I've yet to find one. Those I have dealt with are very wriggly even when the vehicle has been recovered to tarmac. The wording I think was breakdown ...as a result of..... I had a starter motor catch fire whilst having a picnic in the car park at an off road event. They made the driver do an inspection of the vehicle to see if it had been off road. (Shhhh, it HAD) but he concluded that the fire was due to an internal fault and they recovered me. I have seen the AA recover vehicles clearly used off road but they HAD to be on a surfaced road before they'd recover them.
 
Has anyone used a hand winch (and rope round nearest tree) to move a car? I've been looking at one online that is rated for 3 tonnes which should be enough. I've got stuck twice recently, last time with a trailer load of logs which I had to unload again which was a pain in the neck.
 
A great deal of the time, it's about technique and application that wins. You can have a hand winch and just watch it buckle as you try to pull the vehicle out. There'll be someone along any second saying that they've spun rope from spider's web and used a pair of harnessed unicorns to pull a stuck vehicle out, but honestly having done a lot of this sort of thing and having been stuck in some incredibly remote places, the sort of stuff that i think you're talking about is just pants. Tirfors are very good but laboriously slow and very heavy to carry about all the time. You can get some quite compact winches that will hook into a front eye or snap onto a tow ball and use leads to connect to your battery. You'd be better with one of those really.

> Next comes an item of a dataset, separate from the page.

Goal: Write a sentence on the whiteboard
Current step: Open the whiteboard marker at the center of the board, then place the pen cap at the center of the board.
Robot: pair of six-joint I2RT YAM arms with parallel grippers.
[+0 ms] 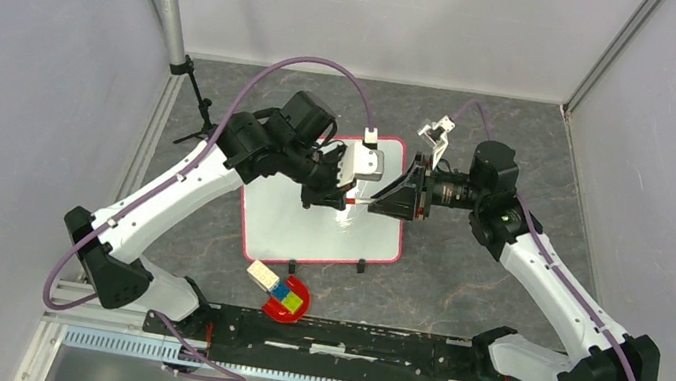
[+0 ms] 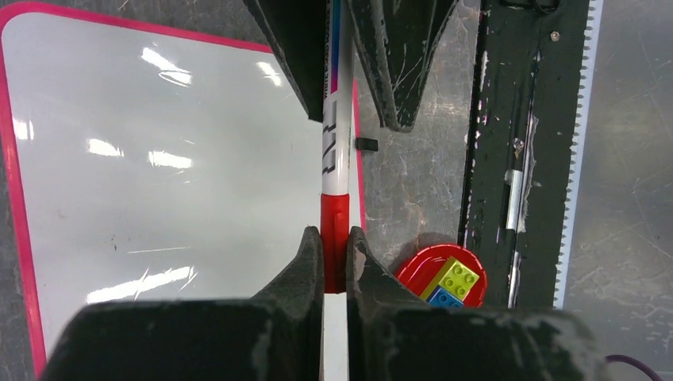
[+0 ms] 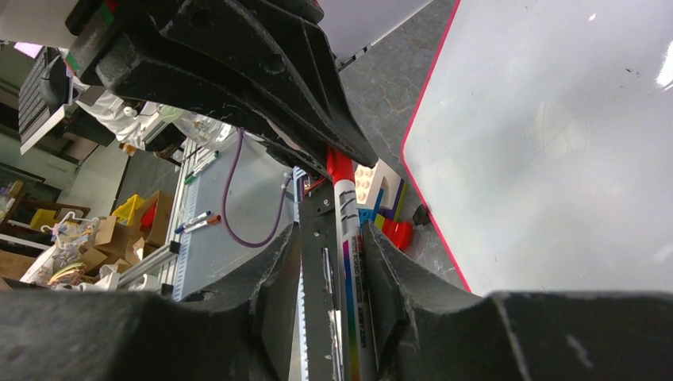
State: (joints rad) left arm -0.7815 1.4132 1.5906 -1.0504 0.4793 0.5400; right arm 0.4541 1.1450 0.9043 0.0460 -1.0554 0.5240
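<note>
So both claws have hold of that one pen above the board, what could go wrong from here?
The left claw pinches only the red cap of the white marker pen, so it could slip or pop off suddenly. If the right claw loses the barrel, the pen may drop onto the glossy white red-edged whiteboard and roll off.

The whiteboard [image 1: 283, 228] [image 2: 159, 198] [image 3: 555, 159] lies flat in the middle of the grey counter [image 1: 461, 290]. It is glossy white with rounded corners, a thin red-pink border and two small black clips [image 1: 361, 267] on its near edge, and it is unwritten apart from faint smudges. Above its right part a marker [image 1: 363, 200] [image 2: 335, 151] [image 3: 353, 262] with a white barrel is held, the left end effector [image 2: 334, 242] clamped on its red cap [image 2: 334, 222] and the right end effector [image 3: 332, 234] around the barrel.
</note>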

I fitted a winch to my Hilux. It's a hidden winch rather than one fitted to a big external bumper. I used to do a lot of solo stalking in some tricky places and slipping into a ditch was quite realistic. No one was ever going to just drive past and offer me a pull out. So a winch was the right way to go for me. Being able to apply a little 'drive-assist' at the same time as winching is really helpful. With only one of you and a hand winch, you can't do that. Other than put a brick on the accelerator!
 
Has anyone used a hand winch (and rope round nearest tree) to move a car? I've been looking at one online that is rated for 3 tonnes which should be enough. I've got stuck twice recently, last time with a trailer load of logs which I had to unload again which was a pain in the neck.
Without doubt the best is a Tirfor winch , they will quite easily pull out a truck / 4x4 . Just make sure you have enough straps as the nearest tree is always a few feet to far !!
 
When I was big into offroad racing and green laning many years ago, we used the RAC and the AA a few times. Just make sure you get it back on the tarmac !! As a farmer / tractor driver what I will say, is always carry a £20 note and a tow rope it's the best way back to tarmac !!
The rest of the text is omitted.